▶ **PROBLEM DESCRIPTION**
Repeat the whole listing exactly, leaving nothing out.
***** DATA EXTRACT *****
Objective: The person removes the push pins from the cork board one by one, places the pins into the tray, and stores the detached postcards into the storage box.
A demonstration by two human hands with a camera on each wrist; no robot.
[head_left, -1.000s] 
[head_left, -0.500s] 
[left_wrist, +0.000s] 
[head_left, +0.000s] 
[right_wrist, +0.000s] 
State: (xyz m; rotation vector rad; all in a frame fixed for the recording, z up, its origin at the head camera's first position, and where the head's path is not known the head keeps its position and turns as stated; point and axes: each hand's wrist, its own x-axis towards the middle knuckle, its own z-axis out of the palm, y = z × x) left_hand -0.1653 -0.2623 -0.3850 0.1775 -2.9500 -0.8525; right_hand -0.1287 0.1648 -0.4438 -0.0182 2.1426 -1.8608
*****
▶ **COMPLETED EXERCISE**
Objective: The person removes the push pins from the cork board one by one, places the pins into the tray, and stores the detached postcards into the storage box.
A demonstration by two human hands with a camera on each wrist; no robot.
[head_left, -1.000s] 
[head_left, -0.500s] 
[left_wrist, +0.000s] 
[head_left, +0.000s] 
[right_wrist, +0.000s] 
State: (xyz m; rotation vector rad; all in a frame fixed for the recording, z up, its origin at the head camera's first position, and where the head's path is not known the head keeps its position and turns as stated; point and axes: each hand's wrist, its own x-axis towards the middle knuckle, its own z-axis out of the palm, y = z × x) left_hand -0.1653 -0.2623 -0.3850 0.1775 -2.9500 -0.8525; right_hand -0.1287 0.1648 -0.4438 -0.0182 2.1426 -1.8608

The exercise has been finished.